Naphthoquine is an antimalarial drug first synthesized in China in 1986 but which was not developed for clinical use until the late 1990s. This drug now is used in combination for treatment of Plasmodium Falciparum and Malaria. The use of anti-malarial drug combinations with artemisinin or with one of its derivatives is now widely recommended to overcome drug resistance in falciparum as well as vivax malaria. The fixed oral dose artemisinin-naphthoquine combination (ANQ, ARCO™) is a newer artemisinin-based combination (ACT) therapy undergoing clinical assessment.
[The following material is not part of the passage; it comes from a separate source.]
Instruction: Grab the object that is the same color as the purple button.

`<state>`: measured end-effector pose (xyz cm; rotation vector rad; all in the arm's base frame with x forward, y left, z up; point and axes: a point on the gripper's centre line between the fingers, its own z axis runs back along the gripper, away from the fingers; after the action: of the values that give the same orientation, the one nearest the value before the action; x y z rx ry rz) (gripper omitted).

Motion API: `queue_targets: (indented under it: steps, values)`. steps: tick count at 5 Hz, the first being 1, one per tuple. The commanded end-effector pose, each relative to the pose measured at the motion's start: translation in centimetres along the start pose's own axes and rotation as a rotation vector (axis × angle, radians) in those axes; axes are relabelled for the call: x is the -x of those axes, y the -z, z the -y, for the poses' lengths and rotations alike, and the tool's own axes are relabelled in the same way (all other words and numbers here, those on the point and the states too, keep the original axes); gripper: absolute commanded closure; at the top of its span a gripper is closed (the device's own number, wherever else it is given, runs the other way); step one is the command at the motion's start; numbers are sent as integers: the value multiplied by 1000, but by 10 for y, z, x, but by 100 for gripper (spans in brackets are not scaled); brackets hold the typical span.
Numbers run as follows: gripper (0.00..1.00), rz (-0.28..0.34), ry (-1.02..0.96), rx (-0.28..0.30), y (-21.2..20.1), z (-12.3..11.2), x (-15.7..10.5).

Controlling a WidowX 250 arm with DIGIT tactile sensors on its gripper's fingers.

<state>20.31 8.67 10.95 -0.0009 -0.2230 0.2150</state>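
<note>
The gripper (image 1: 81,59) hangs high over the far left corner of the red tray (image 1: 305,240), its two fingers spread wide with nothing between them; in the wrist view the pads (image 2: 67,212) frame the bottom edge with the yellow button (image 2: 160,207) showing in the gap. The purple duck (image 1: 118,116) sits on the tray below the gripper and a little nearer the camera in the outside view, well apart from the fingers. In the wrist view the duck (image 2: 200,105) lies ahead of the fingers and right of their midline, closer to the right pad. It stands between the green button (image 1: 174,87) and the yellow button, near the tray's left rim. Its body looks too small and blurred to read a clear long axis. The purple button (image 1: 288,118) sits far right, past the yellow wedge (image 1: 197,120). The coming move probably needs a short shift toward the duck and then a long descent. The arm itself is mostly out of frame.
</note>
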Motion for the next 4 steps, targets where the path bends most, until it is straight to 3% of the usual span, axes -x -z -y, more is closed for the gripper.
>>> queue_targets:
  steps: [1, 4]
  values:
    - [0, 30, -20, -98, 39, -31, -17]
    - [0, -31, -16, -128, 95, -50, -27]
Sodium glycididazole (CMNA), a nitroimidazole compound that has a radiation-enhancing effect. This drug was studied in the treatment of patients with various tumors, such as non-small-cell lung cancer, esophageal carcinoma. CMNA combined with chemoradiotherapy participated in phase II clinical trials in patients with locally recurrent squamous cell esophageal carcinoma. It was shown, that CMNA improved curative effects without increasing adverse reactions, and significantly increase survival rates of the patients. The precise mechanism of action CMNA is not clear but is known that it acts through downregulation of ATM signaling pathway.
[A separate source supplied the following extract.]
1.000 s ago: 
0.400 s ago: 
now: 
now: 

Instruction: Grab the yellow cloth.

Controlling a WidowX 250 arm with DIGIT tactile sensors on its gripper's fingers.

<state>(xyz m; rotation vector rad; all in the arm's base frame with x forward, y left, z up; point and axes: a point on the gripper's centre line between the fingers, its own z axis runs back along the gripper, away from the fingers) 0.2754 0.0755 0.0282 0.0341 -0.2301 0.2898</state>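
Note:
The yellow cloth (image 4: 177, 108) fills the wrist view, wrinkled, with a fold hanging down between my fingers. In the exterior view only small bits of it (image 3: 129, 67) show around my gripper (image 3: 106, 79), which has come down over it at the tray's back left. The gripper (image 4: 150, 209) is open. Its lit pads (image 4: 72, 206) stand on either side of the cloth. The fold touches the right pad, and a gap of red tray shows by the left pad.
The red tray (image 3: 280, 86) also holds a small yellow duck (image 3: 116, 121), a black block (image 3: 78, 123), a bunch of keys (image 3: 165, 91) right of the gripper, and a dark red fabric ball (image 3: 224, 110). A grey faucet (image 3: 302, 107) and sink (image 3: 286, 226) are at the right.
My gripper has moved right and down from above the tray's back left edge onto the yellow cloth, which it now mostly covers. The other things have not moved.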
Cu-64 is an isotope of copper with potential use in PET imaging and the targeted radiotherapy of cancer. It has a complex decay scheme, with electron capture, beta-emission and positron emission branches. Cu-64 in the most simple salt form as well as linked to a variety of bioactive molecules can be used as theranostic agents in human malignancies such as prostate, glioblastoma, melanoma, breast cancers) and also diagnosis of human copper-associated diseases such as atherosclerosis, Alzheimer’s etc. There are some examples of investigational Cu-64-based radiopharmaceuticals: Cu-64-ATSM for imaging hypoxia, Cu-64-labeled peptides for tumor-receptor targeting, Cu-64-labeled monoclonal antibodies for targeting tumor antigens, and Cu-64-labeled nanoparticles for cancer targeting.

Dipipanone are indicated for the management of moderate to severe pain in medical and surgical conditions in which morphine may be indicated. Dipipanone is related to methadone and can be substituted for assorted opioids. The severe or irreversible adverse effects of Dipipanone, which give rise to further complications, include hypotension, hypotension, hependence, agranulocytosis, ischemic colitis, generalized chorea, hypersensitivity hepatitis. It may interact badly with monoamine oxidase inhibitors, which are substances found in some antidepressants and other medication.
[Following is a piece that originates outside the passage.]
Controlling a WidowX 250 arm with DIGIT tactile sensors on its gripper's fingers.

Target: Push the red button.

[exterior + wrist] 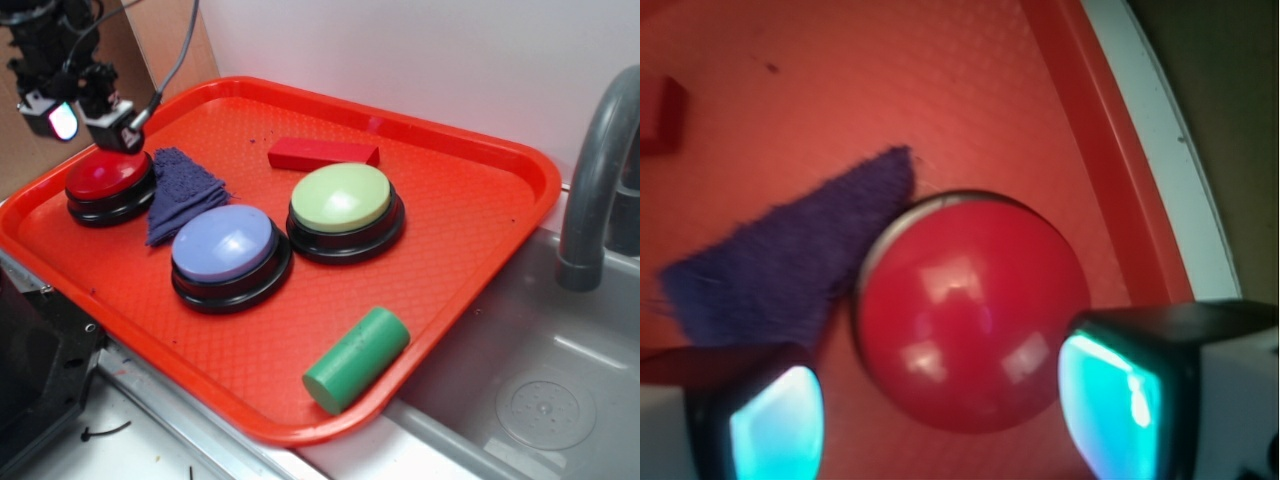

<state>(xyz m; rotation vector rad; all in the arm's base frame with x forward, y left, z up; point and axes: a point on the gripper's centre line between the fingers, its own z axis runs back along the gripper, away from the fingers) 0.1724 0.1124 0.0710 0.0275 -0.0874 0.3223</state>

PR-69 (Doranidazole) is a hypoxic radiosensitizer, and is a derivative of 2-nitroimidazole intended to reduce neurotoxicity due to its blood brain barrier (BBB) impermeability. Several studies have shown that doranidazole has a radiosensitizing effect under hypoxia, both in vitro and in vivo. Based on these studies, a phase III trial of doranidazole against advanced pancreatic cancer was performed; it was demonstrated that treatment with doranidazole following radiation significantly improved the tumor mass reduction rate and extended patient survival. Various results have suggested that doranidazole has promising potential for hypoxia-targeting chemoradiotherapy.